State how many lines in the records below include the word "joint". Give nothing but that number.

Collected data |

——————————

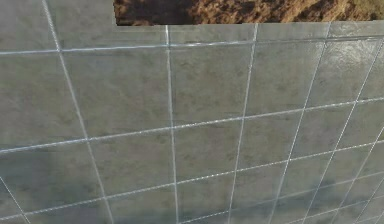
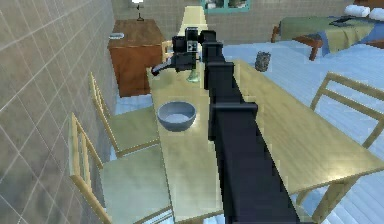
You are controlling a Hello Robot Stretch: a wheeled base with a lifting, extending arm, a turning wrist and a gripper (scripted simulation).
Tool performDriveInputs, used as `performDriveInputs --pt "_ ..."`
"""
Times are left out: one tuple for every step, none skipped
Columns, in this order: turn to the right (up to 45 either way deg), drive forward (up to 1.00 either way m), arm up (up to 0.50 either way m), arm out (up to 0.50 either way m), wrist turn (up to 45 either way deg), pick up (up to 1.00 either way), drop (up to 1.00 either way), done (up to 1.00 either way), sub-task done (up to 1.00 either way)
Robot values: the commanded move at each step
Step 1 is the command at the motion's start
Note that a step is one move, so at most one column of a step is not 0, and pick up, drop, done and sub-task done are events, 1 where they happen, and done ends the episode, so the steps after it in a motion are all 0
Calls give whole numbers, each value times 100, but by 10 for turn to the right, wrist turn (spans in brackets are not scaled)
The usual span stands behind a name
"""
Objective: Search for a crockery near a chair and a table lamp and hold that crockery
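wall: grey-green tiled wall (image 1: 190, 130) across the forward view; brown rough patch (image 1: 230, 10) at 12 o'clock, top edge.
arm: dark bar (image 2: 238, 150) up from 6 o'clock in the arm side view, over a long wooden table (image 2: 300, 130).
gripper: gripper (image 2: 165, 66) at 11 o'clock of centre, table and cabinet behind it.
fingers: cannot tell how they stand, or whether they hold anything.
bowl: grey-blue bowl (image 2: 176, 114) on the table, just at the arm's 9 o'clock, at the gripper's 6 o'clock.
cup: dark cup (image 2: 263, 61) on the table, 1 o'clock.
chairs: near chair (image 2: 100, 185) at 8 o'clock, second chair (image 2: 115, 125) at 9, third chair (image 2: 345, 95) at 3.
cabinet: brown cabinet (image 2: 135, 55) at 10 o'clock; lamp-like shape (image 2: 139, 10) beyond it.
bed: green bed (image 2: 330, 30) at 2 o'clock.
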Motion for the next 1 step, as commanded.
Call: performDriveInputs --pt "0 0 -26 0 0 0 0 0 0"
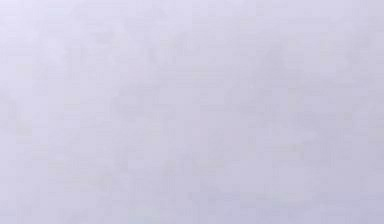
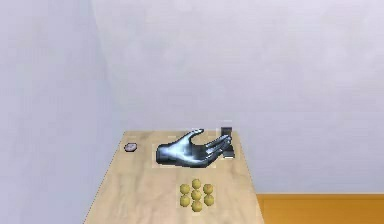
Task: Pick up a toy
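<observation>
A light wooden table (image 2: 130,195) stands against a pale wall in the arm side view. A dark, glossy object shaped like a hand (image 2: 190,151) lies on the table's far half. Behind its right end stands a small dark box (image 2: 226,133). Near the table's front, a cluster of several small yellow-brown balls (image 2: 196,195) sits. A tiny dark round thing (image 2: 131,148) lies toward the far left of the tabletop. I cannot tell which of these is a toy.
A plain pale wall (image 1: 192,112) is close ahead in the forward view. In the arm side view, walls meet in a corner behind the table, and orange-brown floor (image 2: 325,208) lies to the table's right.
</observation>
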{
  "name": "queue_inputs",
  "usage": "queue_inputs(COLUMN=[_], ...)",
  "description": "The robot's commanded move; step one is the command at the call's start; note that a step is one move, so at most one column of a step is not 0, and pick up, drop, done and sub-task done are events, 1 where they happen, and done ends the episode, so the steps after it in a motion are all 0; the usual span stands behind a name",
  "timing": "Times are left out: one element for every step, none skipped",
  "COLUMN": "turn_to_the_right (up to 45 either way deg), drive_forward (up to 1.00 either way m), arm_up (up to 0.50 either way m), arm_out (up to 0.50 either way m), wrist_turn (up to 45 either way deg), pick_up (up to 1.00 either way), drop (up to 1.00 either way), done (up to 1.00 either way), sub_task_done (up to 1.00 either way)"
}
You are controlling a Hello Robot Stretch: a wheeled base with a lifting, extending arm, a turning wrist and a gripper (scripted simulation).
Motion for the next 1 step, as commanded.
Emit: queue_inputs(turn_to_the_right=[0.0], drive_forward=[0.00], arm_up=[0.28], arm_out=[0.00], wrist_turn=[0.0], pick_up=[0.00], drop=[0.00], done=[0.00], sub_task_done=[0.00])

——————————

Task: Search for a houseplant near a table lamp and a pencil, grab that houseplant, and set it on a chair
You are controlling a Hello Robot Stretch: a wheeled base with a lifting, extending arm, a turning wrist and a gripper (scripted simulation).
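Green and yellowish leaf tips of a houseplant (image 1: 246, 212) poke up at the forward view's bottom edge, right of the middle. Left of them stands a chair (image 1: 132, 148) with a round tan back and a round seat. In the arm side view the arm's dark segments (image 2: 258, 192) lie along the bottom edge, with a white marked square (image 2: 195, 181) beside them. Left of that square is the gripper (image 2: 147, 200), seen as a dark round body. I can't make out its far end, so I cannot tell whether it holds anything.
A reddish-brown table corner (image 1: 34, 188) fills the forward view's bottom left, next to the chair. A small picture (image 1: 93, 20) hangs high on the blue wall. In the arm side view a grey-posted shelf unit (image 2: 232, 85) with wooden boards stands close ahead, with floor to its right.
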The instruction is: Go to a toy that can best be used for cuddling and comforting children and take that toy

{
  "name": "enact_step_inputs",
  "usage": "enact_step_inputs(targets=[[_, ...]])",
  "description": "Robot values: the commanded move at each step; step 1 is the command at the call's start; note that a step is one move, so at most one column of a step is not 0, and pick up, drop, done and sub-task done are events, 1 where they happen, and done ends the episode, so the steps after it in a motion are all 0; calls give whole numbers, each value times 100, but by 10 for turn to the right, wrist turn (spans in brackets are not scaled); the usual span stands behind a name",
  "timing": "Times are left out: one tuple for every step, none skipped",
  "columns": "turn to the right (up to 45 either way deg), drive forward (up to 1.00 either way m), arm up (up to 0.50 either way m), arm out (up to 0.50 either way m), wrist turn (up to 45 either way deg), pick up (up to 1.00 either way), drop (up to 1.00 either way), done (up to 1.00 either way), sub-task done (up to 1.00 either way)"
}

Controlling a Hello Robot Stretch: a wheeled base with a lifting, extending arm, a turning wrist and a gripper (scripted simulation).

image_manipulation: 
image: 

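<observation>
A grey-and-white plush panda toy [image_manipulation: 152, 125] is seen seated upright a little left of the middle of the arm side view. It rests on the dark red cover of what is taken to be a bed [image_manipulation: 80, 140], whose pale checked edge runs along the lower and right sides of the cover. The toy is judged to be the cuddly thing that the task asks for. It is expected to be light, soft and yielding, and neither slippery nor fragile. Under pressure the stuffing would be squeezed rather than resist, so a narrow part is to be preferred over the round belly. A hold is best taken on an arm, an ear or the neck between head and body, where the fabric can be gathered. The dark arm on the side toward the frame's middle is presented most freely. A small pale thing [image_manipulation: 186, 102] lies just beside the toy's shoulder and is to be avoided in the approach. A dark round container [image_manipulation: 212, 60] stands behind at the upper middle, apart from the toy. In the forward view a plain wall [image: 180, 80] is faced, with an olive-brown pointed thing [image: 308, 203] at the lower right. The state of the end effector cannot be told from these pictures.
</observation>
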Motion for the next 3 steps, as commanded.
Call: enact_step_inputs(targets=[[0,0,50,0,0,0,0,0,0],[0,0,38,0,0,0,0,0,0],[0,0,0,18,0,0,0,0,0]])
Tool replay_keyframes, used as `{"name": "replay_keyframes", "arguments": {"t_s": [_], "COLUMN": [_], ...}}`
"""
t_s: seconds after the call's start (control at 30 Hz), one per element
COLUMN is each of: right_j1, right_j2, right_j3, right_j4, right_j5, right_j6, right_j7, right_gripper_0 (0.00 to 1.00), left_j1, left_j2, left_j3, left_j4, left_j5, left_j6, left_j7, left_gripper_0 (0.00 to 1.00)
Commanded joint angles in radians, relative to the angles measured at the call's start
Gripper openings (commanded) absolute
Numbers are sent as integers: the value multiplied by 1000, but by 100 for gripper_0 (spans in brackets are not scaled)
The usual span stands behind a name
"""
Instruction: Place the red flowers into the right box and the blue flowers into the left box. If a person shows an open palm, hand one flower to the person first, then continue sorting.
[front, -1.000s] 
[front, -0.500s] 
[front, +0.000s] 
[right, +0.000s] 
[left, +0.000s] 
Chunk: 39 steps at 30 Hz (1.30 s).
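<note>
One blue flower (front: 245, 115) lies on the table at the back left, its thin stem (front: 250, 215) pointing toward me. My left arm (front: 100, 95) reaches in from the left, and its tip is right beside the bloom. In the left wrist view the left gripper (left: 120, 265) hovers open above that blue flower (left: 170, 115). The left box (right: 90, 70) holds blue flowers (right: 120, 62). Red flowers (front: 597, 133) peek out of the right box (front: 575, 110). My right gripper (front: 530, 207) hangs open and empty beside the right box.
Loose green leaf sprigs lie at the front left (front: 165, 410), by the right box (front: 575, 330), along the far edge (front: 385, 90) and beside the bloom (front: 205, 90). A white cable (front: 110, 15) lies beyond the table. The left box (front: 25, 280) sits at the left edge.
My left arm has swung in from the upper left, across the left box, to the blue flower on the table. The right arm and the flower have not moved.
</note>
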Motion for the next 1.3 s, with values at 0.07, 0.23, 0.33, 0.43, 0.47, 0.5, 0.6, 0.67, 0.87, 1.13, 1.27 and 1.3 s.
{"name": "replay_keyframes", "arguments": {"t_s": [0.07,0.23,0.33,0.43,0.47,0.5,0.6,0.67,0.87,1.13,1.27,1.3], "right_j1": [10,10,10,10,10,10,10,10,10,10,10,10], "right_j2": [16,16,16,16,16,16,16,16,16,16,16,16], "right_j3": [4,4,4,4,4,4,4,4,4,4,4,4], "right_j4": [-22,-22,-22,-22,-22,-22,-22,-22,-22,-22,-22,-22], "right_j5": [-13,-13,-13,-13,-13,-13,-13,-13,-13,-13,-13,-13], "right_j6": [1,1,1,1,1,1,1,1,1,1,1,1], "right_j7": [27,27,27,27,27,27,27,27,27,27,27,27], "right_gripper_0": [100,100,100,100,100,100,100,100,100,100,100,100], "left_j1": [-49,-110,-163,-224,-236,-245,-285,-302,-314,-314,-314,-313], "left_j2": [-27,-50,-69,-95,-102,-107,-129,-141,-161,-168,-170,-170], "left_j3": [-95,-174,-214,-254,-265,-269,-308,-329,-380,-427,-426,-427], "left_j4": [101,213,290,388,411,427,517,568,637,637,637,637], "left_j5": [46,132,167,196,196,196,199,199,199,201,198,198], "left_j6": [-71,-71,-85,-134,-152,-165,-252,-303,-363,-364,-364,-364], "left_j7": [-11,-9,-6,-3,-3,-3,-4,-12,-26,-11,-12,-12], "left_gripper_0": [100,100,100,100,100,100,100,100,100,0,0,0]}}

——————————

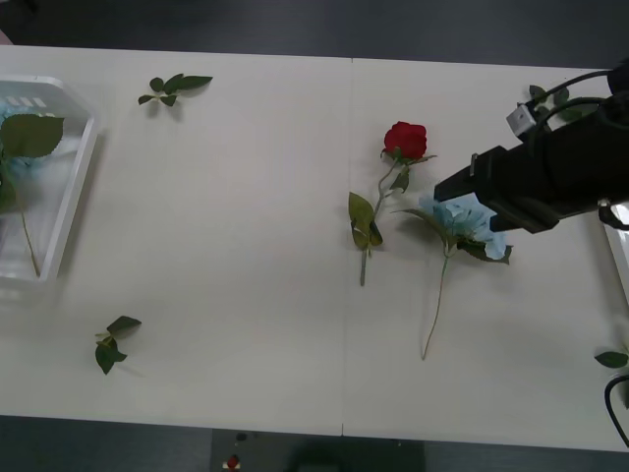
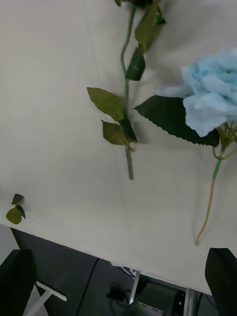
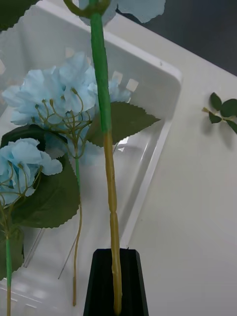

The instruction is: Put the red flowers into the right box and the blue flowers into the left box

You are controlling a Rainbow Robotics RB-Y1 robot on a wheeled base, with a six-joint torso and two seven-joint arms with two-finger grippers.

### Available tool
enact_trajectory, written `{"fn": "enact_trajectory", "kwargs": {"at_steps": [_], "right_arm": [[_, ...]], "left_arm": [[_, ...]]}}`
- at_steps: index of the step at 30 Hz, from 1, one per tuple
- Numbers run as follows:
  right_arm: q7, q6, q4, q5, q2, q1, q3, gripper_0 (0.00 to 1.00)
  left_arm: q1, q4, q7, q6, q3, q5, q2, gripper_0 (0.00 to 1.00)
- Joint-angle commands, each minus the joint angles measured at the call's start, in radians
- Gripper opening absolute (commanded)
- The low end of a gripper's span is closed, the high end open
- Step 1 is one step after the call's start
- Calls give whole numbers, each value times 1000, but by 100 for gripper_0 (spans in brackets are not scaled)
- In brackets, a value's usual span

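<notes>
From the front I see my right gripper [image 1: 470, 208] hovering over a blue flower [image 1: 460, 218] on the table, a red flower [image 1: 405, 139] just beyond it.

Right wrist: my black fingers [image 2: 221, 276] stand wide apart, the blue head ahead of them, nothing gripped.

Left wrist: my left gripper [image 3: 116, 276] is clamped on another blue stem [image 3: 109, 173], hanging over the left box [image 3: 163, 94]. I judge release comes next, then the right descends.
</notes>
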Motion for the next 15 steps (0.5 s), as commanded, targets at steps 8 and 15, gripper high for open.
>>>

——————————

Task output | 3